The use of fossil fuels in road transportation will decrease when internal combustion engines are replaced by electric vehicles, reducing greenhouse gas emissions. Furthermore, batteries have an impact on renewable energy markets and they are very important for connecting solar and wind energy (i.e., due to their variable and intermittent nature) to the grid. Notably, advances in battery technology are crucial to both the electrification of road vehicles and grid-scale energy storage systems [21]. For example, Li-S batteries have capability to be employed in electricity networks as grid-connected energy storage devices based on various applications (e.g., peak shaving and load leveling), considering frameworks of different system operators [22]. Key stages of modern power systems include planning and operation of microgrids with the integration of renewable energy sources. The use of sophisticated energy storage batteries is required to cover important aspects in microgrids with high penetrations of electric vehicles and renewable resources [23–27]. Due to the ongoing depletion of nonrenewable resources, clean energy and energy-storage technologies, particularly batteries, have become essential.

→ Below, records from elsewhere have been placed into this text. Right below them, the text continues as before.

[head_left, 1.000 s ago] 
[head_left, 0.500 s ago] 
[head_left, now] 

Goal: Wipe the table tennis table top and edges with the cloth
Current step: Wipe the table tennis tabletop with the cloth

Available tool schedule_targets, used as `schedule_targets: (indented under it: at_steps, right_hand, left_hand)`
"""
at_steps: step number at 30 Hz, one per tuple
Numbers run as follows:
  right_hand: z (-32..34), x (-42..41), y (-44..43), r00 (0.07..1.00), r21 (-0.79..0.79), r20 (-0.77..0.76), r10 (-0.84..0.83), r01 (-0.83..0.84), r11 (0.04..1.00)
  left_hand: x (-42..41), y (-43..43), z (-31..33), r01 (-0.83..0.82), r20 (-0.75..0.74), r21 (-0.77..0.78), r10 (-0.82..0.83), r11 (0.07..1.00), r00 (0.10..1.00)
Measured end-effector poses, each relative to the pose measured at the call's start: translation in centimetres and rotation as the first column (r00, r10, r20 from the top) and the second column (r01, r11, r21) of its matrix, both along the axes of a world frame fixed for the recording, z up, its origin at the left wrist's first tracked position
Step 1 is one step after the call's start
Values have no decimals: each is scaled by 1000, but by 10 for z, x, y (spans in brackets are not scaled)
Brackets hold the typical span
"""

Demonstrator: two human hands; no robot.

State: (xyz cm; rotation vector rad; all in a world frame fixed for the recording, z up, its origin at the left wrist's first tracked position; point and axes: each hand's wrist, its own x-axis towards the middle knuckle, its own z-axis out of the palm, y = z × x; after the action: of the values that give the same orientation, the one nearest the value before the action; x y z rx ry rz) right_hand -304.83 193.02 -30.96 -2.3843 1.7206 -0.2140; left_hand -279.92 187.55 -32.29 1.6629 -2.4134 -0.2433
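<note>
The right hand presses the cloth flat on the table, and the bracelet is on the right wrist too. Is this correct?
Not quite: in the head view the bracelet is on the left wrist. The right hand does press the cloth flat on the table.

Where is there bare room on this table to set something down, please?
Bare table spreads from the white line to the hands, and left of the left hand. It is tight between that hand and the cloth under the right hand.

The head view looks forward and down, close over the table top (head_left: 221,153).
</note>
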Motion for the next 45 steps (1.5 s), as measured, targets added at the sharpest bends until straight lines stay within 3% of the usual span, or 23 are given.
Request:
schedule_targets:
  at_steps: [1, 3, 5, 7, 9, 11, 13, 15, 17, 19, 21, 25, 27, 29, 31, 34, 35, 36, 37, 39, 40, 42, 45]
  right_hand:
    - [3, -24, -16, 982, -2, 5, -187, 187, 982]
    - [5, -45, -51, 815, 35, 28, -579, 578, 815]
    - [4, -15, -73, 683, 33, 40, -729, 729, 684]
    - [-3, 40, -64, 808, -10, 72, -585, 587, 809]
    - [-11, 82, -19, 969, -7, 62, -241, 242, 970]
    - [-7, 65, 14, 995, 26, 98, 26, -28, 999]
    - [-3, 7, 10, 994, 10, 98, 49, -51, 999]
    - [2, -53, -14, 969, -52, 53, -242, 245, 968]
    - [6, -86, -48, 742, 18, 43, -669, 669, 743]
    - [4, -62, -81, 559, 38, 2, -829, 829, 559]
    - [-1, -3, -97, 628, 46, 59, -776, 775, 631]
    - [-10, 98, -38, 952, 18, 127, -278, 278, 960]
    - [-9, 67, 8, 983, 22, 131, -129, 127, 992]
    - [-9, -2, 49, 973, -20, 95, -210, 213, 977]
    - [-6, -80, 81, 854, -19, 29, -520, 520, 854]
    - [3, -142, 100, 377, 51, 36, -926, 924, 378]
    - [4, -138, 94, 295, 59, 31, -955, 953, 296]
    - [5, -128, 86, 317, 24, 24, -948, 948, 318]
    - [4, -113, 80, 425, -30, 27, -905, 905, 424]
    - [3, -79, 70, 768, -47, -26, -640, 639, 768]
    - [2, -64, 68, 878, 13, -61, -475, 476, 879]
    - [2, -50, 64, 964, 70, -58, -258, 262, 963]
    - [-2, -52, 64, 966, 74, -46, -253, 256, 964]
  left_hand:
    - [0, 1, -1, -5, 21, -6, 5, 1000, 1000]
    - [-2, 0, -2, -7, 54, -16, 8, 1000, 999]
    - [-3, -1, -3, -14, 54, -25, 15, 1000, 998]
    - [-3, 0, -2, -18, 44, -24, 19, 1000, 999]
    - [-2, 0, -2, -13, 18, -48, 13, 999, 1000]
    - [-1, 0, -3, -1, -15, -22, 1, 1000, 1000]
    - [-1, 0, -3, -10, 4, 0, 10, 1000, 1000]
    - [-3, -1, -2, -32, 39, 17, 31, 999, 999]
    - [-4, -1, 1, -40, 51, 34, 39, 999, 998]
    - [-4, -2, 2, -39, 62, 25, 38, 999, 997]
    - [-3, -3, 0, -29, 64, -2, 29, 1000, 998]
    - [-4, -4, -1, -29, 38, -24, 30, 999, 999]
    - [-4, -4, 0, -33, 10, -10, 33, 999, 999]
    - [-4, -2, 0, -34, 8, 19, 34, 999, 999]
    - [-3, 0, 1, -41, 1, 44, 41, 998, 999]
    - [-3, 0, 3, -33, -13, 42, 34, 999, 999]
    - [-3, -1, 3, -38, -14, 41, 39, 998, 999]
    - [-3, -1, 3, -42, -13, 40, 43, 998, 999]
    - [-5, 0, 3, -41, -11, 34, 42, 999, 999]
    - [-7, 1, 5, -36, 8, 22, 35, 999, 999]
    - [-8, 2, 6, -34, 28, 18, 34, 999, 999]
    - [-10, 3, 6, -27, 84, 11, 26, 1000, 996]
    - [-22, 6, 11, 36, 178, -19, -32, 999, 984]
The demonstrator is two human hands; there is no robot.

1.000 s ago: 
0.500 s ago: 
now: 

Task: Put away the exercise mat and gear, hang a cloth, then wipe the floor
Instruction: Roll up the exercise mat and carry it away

The management of battery technology is now vital due to the oil crisis and high levels of pollution. High quantities of power are needed for operating a variety of electrical gadgets [28]. Due to their high energy density and high specific capacity, Li-ion and Li-S cells have been considered as potential compositions for the most popular energy storage systems. However, significant flaws still remain, including the expensive price of lithium and inadequate conductivity of sulfur. To address the aforementioned issues, recent developments in the preparation techniques and geometric designs for improving electrochemical performances are presented in Ref. [29]. Li-S batteries have capability to obtain additional Wh/kg as shown in Fig. 2 [30–33], comparing to other lithium energy storage technologies.

Fig. 2

A comparison of energy densities of several storage technologies.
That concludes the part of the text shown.